You have probably seen the statistic. "70% of jobs are never posted online." It gets thrown around constantly in career advice columns, LinkedIn posts, and coaching seminars. I have used it myself in presentations. And here is the thing - I am not entirely sure it is accurate. The original source is murky. Some people trace it to a study from the 1990s, others to a survey by a staffing agency that may have had a vested interest in inflating the number. The real percentage could be 50%. It could be 40%. Nobody really knows.

But here is what I do know, from fifteen years of running recruitment operations across India: a significant chunk of positions at good companies get filled without ever being posted on Naukri, LinkedIn, or any job board. I have seen it happen at every company I have worked with. And if you are only applying to jobs you find on job portals, you are competing in the most crowded, most competitive space possible while ignoring a much larger pool of opportunities.

Let me explain how this actually works from the inside.

Why Companies Do Not Post Every Opening

People always ask this. "Why would a company not post a job? Do they not want the best candidates?" The answer is more practical than you might think.

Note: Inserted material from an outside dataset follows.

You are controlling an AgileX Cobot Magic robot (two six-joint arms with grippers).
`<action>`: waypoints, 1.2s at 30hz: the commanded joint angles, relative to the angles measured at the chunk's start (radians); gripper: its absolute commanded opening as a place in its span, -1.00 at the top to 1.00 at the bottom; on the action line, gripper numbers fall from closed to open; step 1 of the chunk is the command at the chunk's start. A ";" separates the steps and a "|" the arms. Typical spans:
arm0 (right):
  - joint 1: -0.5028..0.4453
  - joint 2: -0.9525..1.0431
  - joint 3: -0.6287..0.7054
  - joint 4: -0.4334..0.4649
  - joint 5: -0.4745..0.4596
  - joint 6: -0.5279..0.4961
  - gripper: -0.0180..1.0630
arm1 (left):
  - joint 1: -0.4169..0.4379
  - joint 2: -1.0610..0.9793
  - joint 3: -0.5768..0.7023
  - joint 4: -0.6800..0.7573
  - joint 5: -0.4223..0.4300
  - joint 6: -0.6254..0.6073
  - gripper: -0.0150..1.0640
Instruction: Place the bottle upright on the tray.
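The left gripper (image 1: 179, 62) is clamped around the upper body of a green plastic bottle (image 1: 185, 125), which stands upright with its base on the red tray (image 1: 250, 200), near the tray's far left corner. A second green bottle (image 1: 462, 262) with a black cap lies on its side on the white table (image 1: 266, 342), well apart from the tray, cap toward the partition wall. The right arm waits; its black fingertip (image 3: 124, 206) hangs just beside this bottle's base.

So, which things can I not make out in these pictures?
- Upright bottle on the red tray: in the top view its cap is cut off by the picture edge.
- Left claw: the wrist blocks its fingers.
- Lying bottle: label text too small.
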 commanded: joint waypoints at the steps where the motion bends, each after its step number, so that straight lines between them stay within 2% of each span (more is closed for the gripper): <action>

Posting a job publicly is expensive. Not just the cost of the listing on Naukri or LinkedIn, which can run into tens of thousands of rupees per posting, but the time cost. A single job posting for a decent mid-level role in Bangalore might attract 400 to 800 applications. Somebody has to screen all of those. For a hiring manager who already has a day job, wading through hundreds of mostly-irrelevant resumes is not a good use of their time.

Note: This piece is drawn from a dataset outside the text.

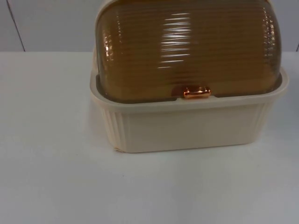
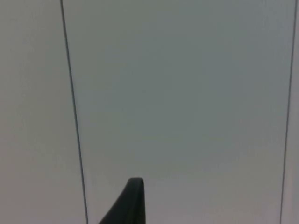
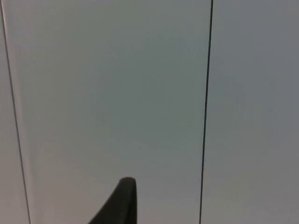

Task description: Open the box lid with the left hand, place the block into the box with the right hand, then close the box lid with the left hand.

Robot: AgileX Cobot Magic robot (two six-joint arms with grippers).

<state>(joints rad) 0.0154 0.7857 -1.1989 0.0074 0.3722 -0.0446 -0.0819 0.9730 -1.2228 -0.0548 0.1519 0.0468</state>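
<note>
Both grippers (left gripper [image 2: 128, 205], right gripper [image 3: 119, 203]) face the partition wall [image 2: 187, 93]; grip probably unreadable.

The left gripper [image 2: 133, 198] shows one black fingertip [image 2: 130, 205] and points at the grey partition wall [image 2: 187, 93], raised off the bench. The right gripper [image 3: 124, 198] is posed the same way, one dark fingertip [image 3: 120, 205] (tapered, slanting) set against that panelled wall; both arms wait.

black tool tip [image 2: 133, 200] before grey partition wall [image 2: 187, 93]
</note>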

So what do they do instead? They ask around. They tell their team, "We need a senior Python developer, does anyone know someone good?" They mention it to their ex-colleagues over lunch. They ask the HR team to check if there are any strong past candidates in the system. They post about it informally on their personal LinkedIn, not as a job listing but as a casual update. "Growing the team, reach out if you know anyone."

I have seen this pattern play out at companies of every size. At a startup I advise in Hyderabad, the founder told me that seven of their first twelve hires came through personal referrals. Not a single one came through a job portal. At a mid-sized IT services company I worked with in Pune, almost 40% of their hires last year were internal referrals. At large MNCs, employee referral programmes are often the single highest source of quality hires.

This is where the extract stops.